Chi-Chi Rodriguez's unique spirit and inspiring attitude on and off the course put him in a stand alone category of greatness. "I never exaggerate. I just remember big." This is how we will always remember Chi-Chi: a big person full of bigger personality.

Carlos Beltran

How can I not talk about former Met Carlos Beltran when I discuss Puerto Rican born greats?
While growing up, Beltran excelled at sports, in particular baseball and volleyball. At the age of 17, Beltran decided to focus on baseball, and as they say... the rest is history.
After playing for the Kansas City Royals and Houston Astros, Beltran signed a blockbuster deal (7 years, $119 million) with the New York Mets.
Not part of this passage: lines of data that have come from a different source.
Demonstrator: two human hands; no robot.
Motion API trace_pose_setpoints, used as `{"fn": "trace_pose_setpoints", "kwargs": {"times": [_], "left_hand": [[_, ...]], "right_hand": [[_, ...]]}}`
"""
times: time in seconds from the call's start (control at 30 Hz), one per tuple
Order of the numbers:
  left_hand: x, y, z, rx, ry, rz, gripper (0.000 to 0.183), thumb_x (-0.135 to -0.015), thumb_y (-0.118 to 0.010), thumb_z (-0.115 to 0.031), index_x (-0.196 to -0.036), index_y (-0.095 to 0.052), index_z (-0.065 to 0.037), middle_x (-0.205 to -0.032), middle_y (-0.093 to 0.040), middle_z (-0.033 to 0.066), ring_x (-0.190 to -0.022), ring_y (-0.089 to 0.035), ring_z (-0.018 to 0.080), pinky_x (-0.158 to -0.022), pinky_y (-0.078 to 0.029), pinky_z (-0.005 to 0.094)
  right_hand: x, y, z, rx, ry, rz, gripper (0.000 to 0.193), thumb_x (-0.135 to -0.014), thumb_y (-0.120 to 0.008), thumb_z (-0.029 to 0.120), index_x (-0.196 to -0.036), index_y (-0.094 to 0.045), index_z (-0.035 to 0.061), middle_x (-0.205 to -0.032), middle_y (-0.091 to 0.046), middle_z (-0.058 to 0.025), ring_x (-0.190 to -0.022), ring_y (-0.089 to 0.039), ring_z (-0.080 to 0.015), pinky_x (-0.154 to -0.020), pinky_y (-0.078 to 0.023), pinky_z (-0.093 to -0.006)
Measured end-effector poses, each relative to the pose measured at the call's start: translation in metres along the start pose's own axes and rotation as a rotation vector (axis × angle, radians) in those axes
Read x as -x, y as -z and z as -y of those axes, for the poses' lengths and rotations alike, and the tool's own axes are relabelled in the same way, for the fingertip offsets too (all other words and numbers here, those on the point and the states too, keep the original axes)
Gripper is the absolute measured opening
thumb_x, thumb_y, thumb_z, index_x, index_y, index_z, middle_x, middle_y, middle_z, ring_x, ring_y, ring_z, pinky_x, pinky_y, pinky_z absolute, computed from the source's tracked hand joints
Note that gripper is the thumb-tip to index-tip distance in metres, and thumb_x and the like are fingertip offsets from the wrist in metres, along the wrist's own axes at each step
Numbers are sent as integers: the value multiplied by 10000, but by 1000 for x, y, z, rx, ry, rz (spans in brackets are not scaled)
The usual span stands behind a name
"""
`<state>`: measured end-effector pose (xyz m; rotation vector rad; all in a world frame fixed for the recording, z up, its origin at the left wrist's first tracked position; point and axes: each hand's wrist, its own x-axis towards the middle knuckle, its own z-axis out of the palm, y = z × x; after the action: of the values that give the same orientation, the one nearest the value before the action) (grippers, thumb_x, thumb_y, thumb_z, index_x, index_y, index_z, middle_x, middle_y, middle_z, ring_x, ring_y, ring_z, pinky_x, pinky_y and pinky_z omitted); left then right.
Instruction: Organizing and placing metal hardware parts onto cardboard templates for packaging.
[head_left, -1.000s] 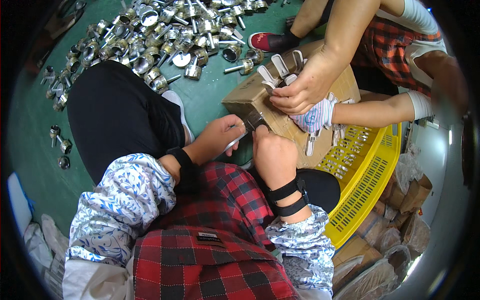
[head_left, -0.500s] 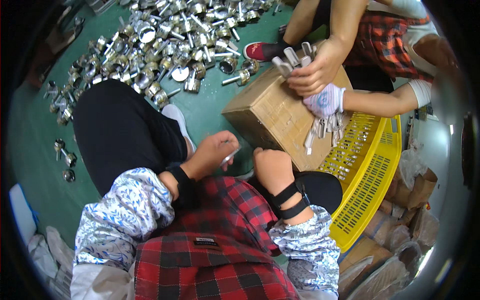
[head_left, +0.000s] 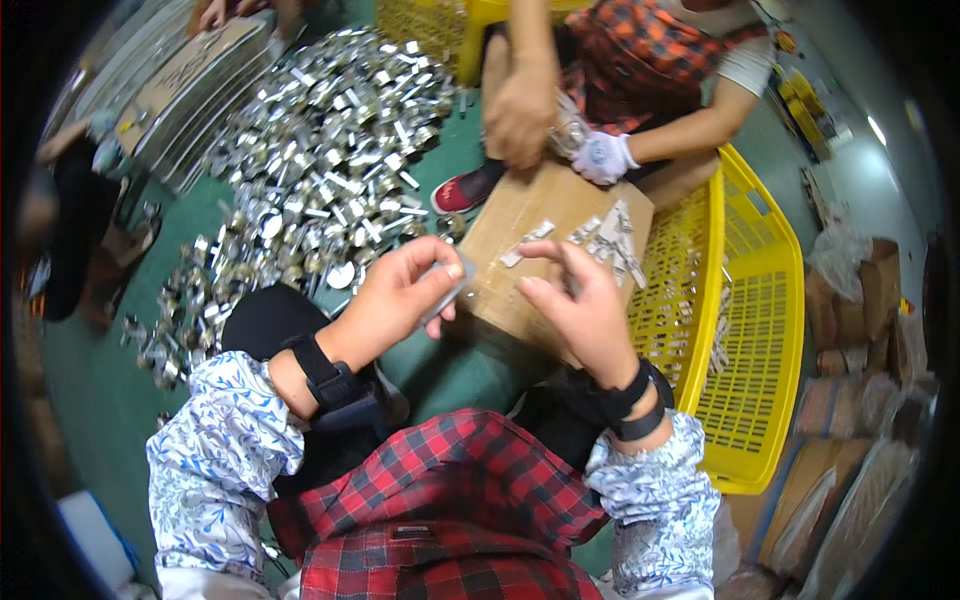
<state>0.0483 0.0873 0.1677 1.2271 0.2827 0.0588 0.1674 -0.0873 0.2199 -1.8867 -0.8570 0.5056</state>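
Observation:
My left hand is closed, pinching a thin flat grey metal piece between thumb and fingers. My right hand hovers at the near side of a cardboard box, its thumb and fingers apart and nothing visible in them. On top of the box, just beyond my right hand, lie several small flat silver metal pieces. Across the box, a co-worker's bare hand and white-gloved hand hold a bunch of similar metal pieces, partly hidden and blurred.
A large heap of shiny metal cups with stems covers the green floor ahead and to the left. Yellow plastic baskets stand right of the box. Wrapped cartons lie farther right. Other people work beside a rack at far left.
Both my hands have risen and moved forward to the box; my right hand has opened. The co-worker's hands have shifted toward the box's far edge. My view has tilted up.

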Motion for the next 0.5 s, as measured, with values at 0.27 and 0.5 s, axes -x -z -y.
{"fn": "trace_pose_setpoints", "kwargs": {"times": [0.27,0.5], "left_hand": [[-61,-6,-17,-35,-90,-120,153,-940,-513,-203,-983,-527,-58,-660,-581,40,-461,-510,72,-418,-411,184],[-82,-16,-8,37,-39,-116,131,-943,-504,-204,-928,-494,-75,-646,-563,53,-450,-467,86,-440,-376,194]], "right_hand": [[-35,-5,-97,841,492,132,420,-764,-527,62,-1178,-574,121,-1260,-529,-77,-1239,-425,-265,-997,-328,-470],[-23,22,-126,939,198,340,431,-779,-531,89,-1210,-532,77,-1310,-484,-124,-1296,-367,-293,-1049,-286,-478]]}}
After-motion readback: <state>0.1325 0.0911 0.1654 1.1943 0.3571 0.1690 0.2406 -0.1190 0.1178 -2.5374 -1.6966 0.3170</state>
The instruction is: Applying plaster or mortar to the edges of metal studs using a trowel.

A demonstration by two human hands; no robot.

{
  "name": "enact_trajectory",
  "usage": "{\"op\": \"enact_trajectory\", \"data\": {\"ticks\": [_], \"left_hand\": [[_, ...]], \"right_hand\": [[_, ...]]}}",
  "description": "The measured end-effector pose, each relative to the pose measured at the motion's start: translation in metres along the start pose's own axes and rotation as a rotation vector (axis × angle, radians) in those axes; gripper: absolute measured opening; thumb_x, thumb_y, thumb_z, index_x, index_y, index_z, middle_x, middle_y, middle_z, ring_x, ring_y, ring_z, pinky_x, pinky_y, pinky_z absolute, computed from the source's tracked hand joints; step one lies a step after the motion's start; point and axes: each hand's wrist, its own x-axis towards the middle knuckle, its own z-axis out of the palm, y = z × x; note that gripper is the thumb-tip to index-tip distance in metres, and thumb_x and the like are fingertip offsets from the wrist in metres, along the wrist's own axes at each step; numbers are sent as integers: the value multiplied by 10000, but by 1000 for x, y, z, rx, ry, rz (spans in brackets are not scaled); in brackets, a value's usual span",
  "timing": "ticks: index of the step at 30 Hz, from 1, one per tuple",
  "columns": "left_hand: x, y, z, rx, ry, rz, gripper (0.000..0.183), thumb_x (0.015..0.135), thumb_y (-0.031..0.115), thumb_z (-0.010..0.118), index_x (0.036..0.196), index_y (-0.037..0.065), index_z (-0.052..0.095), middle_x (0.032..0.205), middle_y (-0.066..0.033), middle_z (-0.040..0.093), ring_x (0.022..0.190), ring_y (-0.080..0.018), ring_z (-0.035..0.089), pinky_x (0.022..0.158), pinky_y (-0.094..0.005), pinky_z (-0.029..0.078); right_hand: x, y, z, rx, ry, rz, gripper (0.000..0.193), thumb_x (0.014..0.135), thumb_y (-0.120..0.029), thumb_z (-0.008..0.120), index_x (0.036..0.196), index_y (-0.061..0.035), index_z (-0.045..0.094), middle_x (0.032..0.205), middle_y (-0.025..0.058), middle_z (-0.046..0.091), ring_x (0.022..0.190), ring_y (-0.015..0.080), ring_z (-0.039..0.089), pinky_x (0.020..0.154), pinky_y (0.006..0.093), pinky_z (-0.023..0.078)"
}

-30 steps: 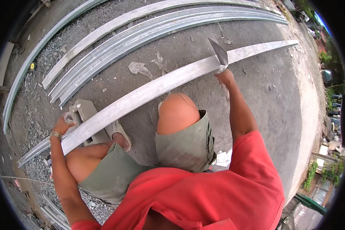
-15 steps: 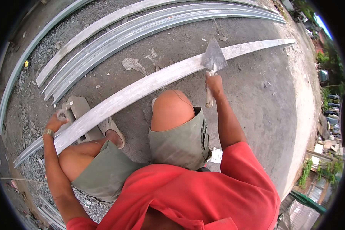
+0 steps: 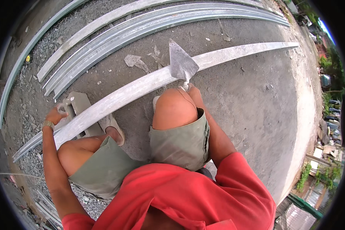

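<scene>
A long, pale, white-streaked bar (image 3: pixel 130 92) lies slantwise before my knees, bent by the lens. My right hand (image 3: pixel 194 94), partly behind my right knee, grips a trowel by its handle. The trowel's grey pointed blade (image 3: pixel 182 63) overlaps the bar near its middle, its tip past the far edge; I cannot tell whether it touches. At the bar's near left end, my left hand (image 3: pixel 56 115) has its fingers curled round something pale and small that I cannot make out. Beside that hand, a grey hollow concrete block (image 3: pixel 80 105) stands at the bar, partly hidden by it.
Several metal channels (image 3: pixel 142 28) lie on the far ground, with another pale bar (image 3: pixel 103 21) behind them. A single channel (image 3: pixel 25 57) curves along the left. A flat pale scrap (image 3: pixel 136 62) lies beyond the bar. Gravel (image 3: pixel 30 115) covers the left ground.
My right hand has moved the trowel leftward along the bar, and the hand is now partly behind my knee. My left hand stays by the concrete block.
</scene>
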Motion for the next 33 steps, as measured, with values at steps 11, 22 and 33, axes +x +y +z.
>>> {"op": "enact_trajectory", "data": {"ticks": [11,22,33], "left_hand": [[5,-2,0,-35,6,158,608,735,239,747,1251,11,519,1090,-164,636,944,-253,625,879,-348,464],[0,9,-4,-29,-14,99,637,730,303,745,1264,35,522,1224,-206,571,1102,-304,569,948,-355,432],[-2,12,-6,-78,-28,182,576,744,245,727,1261,79,536,1256,-170,558,1118,-301,550,978,-352,410]], "right_hand": [[13,-6,-43,297,-206,436,352,881,-320,576,904,31,571,634,106,579,487,186,569,453,362,467],[16,-5,-43,273,-202,452,402,860,-325,605,943,68,589,693,198,645,606,298,661,581,389,505],[32,-4,-67,331,-193,540,335,878,-285,590,907,49,581,638,115,596,521,208,604,508,351,483]]}}
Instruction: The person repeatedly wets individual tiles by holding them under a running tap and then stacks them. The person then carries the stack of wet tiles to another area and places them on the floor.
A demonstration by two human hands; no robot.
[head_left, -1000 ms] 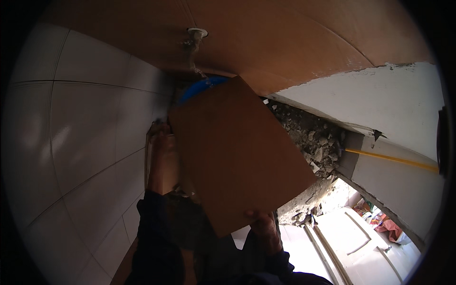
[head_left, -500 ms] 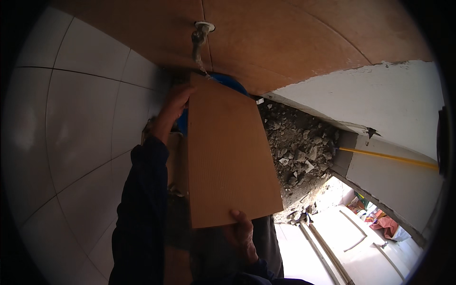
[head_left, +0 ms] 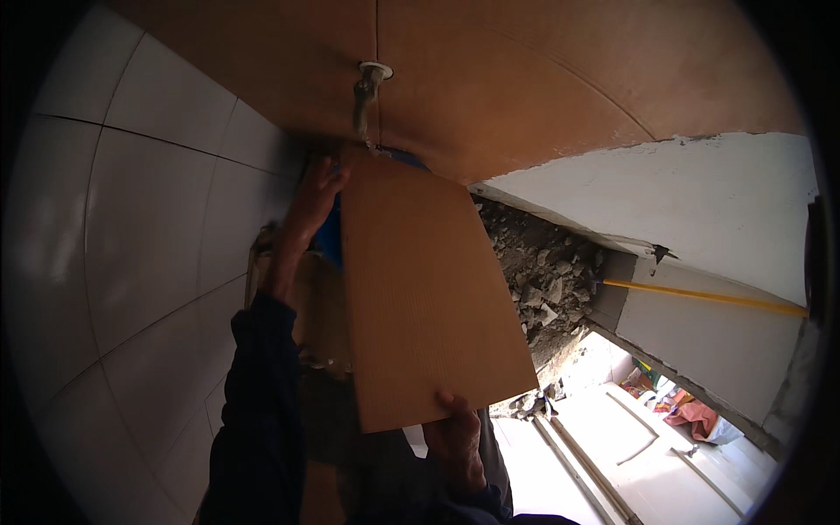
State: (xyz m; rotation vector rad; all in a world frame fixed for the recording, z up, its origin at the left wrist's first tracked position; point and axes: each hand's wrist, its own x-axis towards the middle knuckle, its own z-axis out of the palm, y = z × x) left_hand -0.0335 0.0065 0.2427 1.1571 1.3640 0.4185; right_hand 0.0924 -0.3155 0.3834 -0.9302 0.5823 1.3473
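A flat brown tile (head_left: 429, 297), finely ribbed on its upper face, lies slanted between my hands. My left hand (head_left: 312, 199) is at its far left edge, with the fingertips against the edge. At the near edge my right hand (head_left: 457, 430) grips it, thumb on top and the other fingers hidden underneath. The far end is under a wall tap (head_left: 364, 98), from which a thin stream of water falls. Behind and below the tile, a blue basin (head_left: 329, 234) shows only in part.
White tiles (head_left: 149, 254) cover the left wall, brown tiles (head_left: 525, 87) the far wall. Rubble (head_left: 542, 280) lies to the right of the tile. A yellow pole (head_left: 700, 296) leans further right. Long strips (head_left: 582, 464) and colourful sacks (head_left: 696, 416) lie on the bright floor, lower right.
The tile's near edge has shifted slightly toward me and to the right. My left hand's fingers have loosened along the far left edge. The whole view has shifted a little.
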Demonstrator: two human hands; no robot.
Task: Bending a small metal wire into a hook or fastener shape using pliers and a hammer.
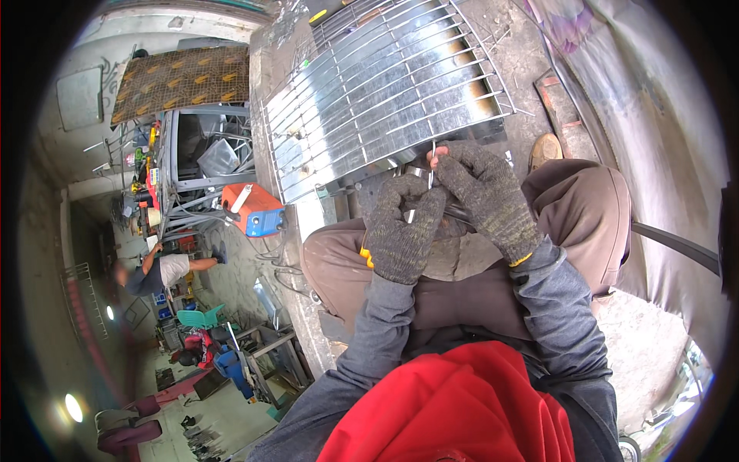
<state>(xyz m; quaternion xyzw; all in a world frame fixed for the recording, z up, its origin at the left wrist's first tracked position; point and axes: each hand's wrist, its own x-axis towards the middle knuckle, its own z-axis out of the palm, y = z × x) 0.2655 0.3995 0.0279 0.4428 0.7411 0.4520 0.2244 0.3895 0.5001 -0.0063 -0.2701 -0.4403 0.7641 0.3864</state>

Earning his first Golden Glove in 2006, the year wasn't totally kind to him. He is remembered by some bitter NY fans as the guy who struck out looking in Game 7 of the NLCS that year (I am not one of those fans. I mean, give a guy a break NY Post).
Now playing for the Saint Louis Cardinals, Carlos Beltran should be relishing in his big moments (recording the first hit ever in the Miami Marlins' new stadium), as he nears the tail end of his injury plagued career.
It is my hope, that NY/ the NY Post will one day not define Beltran by one singular out of one singular game, but by the solid and impressive career Beltran had while playing for the NY Mets.